I’m kind of having trouble believing it myself.
This is the first time I’ve never not been a New Yorker.
I mean, I’ve lived in other states before. But it’s always been on something of a temporary basis.
But, seeing as it’s looking like I might be in Michigan for a while, I decided to make things official.As this was my first time applying for a license in a different state, I wasn’t quite sure what to expect when I made my way to the DMV.
But I was kind of expecting it to be called a DMV.
As it turns out the DMV is not called a DMV here at all.

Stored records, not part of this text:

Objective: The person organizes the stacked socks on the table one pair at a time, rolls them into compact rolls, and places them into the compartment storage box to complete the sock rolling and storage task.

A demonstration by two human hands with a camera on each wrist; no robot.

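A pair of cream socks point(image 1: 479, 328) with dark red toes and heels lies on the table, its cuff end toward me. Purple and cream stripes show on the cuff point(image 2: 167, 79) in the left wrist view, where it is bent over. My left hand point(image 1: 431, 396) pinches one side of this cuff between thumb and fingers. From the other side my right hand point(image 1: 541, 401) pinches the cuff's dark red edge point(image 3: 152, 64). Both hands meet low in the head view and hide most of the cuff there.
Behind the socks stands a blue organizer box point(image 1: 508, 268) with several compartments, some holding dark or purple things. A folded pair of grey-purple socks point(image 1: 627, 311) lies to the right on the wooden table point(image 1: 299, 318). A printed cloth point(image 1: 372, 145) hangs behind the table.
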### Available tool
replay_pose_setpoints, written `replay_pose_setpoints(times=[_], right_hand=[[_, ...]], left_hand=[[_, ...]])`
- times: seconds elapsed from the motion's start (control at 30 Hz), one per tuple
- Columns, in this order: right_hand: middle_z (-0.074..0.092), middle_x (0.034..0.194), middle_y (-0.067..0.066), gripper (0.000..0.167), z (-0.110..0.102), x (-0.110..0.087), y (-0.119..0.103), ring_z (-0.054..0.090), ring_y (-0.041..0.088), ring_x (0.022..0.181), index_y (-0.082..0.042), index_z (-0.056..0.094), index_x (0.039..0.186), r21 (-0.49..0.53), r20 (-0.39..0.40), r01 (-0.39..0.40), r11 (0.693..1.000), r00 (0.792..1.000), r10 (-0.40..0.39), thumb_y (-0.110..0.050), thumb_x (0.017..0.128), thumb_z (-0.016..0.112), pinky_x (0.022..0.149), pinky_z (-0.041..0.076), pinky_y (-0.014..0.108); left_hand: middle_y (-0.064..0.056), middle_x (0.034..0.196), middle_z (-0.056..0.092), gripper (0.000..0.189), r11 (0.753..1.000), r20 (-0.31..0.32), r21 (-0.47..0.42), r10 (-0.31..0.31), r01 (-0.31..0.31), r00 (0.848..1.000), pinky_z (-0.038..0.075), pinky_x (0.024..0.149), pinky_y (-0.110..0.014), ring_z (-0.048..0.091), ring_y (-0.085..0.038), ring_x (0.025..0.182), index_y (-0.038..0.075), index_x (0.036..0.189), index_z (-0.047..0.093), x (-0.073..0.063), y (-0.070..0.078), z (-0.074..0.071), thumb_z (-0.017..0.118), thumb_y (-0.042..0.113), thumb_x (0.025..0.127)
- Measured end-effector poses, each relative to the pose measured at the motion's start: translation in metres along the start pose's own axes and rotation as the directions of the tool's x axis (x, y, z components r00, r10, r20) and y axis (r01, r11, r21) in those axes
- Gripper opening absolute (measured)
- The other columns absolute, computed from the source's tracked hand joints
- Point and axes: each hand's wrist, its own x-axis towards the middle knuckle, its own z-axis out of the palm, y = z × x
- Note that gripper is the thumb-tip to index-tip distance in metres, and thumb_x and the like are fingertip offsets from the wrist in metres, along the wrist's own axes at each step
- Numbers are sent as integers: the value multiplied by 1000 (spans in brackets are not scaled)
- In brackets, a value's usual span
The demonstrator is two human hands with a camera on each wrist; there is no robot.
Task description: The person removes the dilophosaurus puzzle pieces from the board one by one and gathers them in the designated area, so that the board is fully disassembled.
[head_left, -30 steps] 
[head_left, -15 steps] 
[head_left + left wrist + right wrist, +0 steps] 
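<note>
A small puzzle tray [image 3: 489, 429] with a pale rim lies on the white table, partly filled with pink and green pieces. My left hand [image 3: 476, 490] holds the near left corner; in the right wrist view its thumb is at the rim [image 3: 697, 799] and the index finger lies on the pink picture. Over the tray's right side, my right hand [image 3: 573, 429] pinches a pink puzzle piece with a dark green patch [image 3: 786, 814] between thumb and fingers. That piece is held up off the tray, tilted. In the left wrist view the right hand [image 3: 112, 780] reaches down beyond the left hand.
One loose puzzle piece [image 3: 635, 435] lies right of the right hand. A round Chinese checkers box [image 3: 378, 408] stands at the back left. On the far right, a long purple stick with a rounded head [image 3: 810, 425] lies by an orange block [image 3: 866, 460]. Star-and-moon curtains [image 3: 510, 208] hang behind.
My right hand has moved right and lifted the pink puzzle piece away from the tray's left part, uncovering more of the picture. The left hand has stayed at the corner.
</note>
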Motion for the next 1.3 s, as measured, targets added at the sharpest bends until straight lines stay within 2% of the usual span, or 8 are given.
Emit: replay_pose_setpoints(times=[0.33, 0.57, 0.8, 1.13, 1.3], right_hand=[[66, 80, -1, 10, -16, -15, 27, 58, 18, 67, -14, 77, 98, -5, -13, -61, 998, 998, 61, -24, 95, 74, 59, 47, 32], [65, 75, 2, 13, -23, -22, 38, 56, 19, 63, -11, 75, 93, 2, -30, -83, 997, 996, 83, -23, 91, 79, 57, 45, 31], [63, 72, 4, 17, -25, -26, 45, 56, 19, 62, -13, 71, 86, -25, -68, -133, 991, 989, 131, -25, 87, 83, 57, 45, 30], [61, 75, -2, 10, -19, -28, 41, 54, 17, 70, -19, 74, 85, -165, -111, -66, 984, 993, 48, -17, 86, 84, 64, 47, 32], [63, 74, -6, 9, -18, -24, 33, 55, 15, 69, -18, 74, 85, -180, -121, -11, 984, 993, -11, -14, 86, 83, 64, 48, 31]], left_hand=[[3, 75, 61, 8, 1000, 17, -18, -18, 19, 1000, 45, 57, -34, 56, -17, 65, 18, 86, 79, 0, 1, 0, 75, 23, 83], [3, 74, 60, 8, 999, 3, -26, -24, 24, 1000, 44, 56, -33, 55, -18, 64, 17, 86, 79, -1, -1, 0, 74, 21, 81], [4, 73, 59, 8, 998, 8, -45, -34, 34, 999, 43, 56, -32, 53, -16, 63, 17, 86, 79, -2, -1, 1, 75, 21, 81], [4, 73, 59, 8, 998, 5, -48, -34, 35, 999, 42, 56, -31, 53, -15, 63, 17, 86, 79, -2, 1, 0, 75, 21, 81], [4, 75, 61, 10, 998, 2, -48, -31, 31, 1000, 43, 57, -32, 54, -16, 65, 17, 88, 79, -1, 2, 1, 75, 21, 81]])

It’s called Secretary of State.
I know, weird, right?
Although, I do have to admit the name elevates things just a bit. I mean, nobody envies you when you tell them you have to go stand in line at the DMV. But telling people that you need to go to the Secretary of the State? That sounds pretty highfalutin if you ask me.
Also, just FYI, I found out that you’re not allowed to just call it “SOS” for short. Which I thought was cool and clever, but when I tried it out on my cousins who have lived in Michigan their entire lives, they just laughed at me.Other than finding-out-the-DMV-is-not-actually-a-DMV-and-you-shouldn’t-call-it-SOS-no-matter-how-much-you-want-to, changing my official state of residence turned out to be pretty anticlimactic.
Nobody quizzed me on the state bird.
A group of local folk did not welcome me with pies.
There was no tossing of my New York State driver’s license into a raging bonfire kept on hand for the destruction of all out-of-state licenses.
They just flipped through the forms I had given them, took my photo for my new license and than handed over my temporary license.
Or my Michigan Temporary Operator License.
Which kind of sounds like the title of a low-budget adult movie. Made, of course, in Michigan. So it had that going for it.
And then this week I got my permanent license.So I guess that means I have to call myself a Michigander now.
I can’t say I’m too happy about this.
Mind you, this is not because I don’t like Michigan. Michigan is just fine and dandy.
But, Michigander? Really? Must I?
Michigander just makes me think of the word “gander” which makes me think of geese which makes me think of the time I was attacked by a goose on Halloween which makes me want to cry.
I can’t be the only one who experiences Post Traumatic Waterfowl Disorder every time I hear the term, Michigander, can I?
Okay, don’t answer that.Plus, you guys, Michiganders are really nice.
I mean, really, really, REALLY nice.
Strangers are always smiling and striking up conversations. And the cashiers will ask you about your day and then look at you like they expect you to respond.
This has been kind of hard for me because, you guys, I am just not that nice. I mean, sure, I have my moments. But smile and talk to strangers? Sometimes before noon? That’s not really a thing I do. And, seriously, every time a cashier does the whole “So how’s your day going?” thing I just stare at them and think, “Back off, buddy, I don’t even know you.”
Until now I could just rack up my rudeness to my New Yorkerness.
But, I’m a Michigander now.
I’m going to have to start being a lot nicer.
Or start wearing a t-shirt that says, “Don’t mind me. I’m not from around here. No matter what my license says.”Question time: have you ever officially changed your state of residence? Did you change along with it? Or did you stick to your old-state ways?